# Data Manipulation with `Python` Exercises

Welcome to one of your first exercise notebooks. So what should you expect from these notebooks? Well, we will be touching on the concepts and code that we ran through in the subsequent labs and practices, except the majority of the coding will be done by you now. The questions that we ask of you will be very familiar, although the output might throw a few more errors. Some of these issues we have not seen yet and this is meant to challenge you. 

## Read in the Data

We will be using a different data set for this exercise (don't worry, if you like the Baby Names data set, we will be seeing it again). These data are filled with all of the U.S. Congress members from January 1947 to February 2014 along with some information about them.

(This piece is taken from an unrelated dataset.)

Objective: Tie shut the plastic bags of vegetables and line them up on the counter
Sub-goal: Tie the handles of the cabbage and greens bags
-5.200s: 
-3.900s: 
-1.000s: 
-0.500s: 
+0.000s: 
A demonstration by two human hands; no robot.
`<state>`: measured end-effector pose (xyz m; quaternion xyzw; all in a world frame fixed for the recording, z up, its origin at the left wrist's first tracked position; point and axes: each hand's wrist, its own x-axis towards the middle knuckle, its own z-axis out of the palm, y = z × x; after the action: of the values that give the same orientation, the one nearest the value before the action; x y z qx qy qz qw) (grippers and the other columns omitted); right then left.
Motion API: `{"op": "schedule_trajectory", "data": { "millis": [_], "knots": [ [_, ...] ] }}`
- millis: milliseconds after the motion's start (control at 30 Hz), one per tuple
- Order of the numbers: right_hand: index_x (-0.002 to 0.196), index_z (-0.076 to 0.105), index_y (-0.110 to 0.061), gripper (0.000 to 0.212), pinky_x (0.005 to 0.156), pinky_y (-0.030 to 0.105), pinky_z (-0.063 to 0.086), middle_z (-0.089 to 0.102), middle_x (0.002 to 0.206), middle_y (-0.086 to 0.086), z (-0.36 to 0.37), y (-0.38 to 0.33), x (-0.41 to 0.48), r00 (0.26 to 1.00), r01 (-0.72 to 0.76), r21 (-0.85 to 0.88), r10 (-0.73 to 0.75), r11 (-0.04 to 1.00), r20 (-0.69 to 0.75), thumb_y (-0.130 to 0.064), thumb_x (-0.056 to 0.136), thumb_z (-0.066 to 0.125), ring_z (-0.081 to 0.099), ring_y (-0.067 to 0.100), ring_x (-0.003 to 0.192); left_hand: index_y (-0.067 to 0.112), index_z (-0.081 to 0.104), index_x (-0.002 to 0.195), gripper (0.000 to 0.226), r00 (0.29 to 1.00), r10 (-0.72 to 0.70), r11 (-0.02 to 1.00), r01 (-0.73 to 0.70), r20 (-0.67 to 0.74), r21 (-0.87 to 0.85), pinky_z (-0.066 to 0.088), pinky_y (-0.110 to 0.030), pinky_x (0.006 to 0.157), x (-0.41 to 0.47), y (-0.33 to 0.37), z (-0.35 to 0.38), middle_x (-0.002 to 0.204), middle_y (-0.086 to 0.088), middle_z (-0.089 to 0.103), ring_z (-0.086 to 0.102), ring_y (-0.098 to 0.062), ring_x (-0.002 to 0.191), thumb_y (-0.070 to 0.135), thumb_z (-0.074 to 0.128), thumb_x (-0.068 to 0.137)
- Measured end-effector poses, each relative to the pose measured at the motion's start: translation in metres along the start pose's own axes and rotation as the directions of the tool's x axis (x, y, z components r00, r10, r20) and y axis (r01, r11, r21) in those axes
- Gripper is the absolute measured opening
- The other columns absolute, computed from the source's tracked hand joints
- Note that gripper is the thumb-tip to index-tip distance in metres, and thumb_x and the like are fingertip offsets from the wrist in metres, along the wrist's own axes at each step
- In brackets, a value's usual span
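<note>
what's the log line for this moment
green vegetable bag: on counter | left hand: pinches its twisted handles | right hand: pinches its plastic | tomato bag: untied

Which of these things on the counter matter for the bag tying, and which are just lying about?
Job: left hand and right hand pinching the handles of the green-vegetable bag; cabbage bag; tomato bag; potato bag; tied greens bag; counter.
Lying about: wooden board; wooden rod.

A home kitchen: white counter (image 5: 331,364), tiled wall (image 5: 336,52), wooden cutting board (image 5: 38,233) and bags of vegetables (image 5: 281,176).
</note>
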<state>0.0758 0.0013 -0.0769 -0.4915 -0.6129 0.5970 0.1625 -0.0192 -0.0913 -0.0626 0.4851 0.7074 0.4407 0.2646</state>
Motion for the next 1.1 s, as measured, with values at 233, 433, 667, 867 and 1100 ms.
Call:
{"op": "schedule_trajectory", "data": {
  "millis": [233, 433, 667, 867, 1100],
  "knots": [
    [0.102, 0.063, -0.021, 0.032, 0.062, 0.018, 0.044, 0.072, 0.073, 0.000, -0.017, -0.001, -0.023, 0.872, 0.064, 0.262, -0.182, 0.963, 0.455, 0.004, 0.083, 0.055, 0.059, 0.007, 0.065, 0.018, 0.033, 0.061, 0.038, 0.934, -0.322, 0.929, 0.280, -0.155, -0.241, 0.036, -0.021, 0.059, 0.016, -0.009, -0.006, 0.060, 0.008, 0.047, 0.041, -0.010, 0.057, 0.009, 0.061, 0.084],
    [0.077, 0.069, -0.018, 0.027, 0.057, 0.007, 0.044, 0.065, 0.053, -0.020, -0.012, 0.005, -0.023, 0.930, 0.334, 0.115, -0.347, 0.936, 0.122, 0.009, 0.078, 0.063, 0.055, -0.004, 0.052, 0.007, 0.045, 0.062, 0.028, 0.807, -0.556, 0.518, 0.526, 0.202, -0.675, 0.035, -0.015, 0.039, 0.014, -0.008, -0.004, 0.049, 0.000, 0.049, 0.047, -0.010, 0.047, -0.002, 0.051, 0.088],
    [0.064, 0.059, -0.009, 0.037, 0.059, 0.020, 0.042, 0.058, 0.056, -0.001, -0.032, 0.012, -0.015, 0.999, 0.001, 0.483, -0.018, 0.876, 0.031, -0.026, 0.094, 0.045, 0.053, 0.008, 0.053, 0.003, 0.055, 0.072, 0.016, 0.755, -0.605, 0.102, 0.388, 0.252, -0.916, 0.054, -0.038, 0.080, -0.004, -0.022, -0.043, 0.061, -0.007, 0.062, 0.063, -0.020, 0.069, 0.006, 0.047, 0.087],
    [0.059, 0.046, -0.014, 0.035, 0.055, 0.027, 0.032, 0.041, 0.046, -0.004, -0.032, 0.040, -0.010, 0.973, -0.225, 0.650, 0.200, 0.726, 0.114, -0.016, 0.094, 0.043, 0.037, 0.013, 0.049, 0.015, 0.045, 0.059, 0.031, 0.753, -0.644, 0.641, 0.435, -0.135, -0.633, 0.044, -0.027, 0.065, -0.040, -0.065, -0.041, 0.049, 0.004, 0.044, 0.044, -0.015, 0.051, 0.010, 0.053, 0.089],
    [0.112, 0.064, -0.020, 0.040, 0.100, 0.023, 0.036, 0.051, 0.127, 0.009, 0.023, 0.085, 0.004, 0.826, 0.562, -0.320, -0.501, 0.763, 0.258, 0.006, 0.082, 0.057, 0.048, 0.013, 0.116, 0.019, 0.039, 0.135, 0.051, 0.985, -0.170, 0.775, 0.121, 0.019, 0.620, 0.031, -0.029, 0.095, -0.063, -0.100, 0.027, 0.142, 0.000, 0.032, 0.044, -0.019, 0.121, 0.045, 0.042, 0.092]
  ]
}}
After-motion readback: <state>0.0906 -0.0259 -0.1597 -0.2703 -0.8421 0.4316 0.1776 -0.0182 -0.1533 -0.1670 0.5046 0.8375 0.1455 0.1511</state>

Go ahead and read in the `congress-terms.csv` in the `datasets/` directory. Pay particular attention to the encoding. Run the following line...

In [142]:
import pandas as pd

with open('../../../datasets/congress-terms.csv', 'r', encoding = 'ISO-8859-1' ) as file:
    data = file.read()
    
    data_lists = data.split("\n")

    list_of_lists = []
    for line in data_lists:
        row = line.split(',')
        list_of_lists.append(row)

    # return the first 11 lists (rows) to get an idea of what the data looks like     
    for row in list_of_lists[0:11]:
        print(' ,'.join(row))

congress ,chamber ,bioguide ,firstname ,middlename ,lastname ,suffix ,birthday ,state ,party ,incumbent ,termstart ,age
80 ,house ,M000112 ,Joseph ,Jefferson ,Mansfield , ,1861-02-09 ,TX ,D ,Yes ,1/3/47 ,85.9
80 ,house ,D000448 ,Robert ,Lee ,Doughton , ,1863-11-07 ,NC ,D ,Yes ,1/3/47 ,83.2
80 ,house ,S000001 ,Adolph ,Joachim ,Sabath , ,1866-04-04 ,IL ,D ,Yes ,1/3/47 ,80.7
80 ,house ,E000023 ,Charles ,Aubrey ,Eaton , ,1868-03-29 ,NJ ,R ,Yes ,1/3/47 ,78.8
80 ,house ,L000296 ,William , ,Lewis , ,1868-09-22 ,KY ,R ,No ,1/3/47 ,78.3
80 ,house ,G000017 ,James ,A. ,Gallagher , ,1869-01-16 ,PA ,R ,No ,1/3/47 ,78
80 ,house ,W000265 ,Richard ,Joseph ,Welch , ,1869-02-13 ,CA ,R ,Yes ,1/3/47 ,77.9
80 ,house ,B000565 ,Sol , ,Bloom , ,1870-03-09 ,NY ,D ,Yes ,1/3/47 ,76.8
80 ,house ,H000943 ,Merlin , ,Hull , ,1870-12-18 ,WI ,R ,Yes ,1/3/47 ,76
80 ,house ,G000169 ,Charles ,Laceille ,Gifford , ,1871-03-15 ,MA ,R ,Yes ,1/3/47 ,75.8


**Question 1**: You will notice something a little bit different about reading in this file, particularly the `encoding` parameter. Do a bit of research on what encoding is. What happens when you remove this parameter all together? Do your best to describe any errors being thrown.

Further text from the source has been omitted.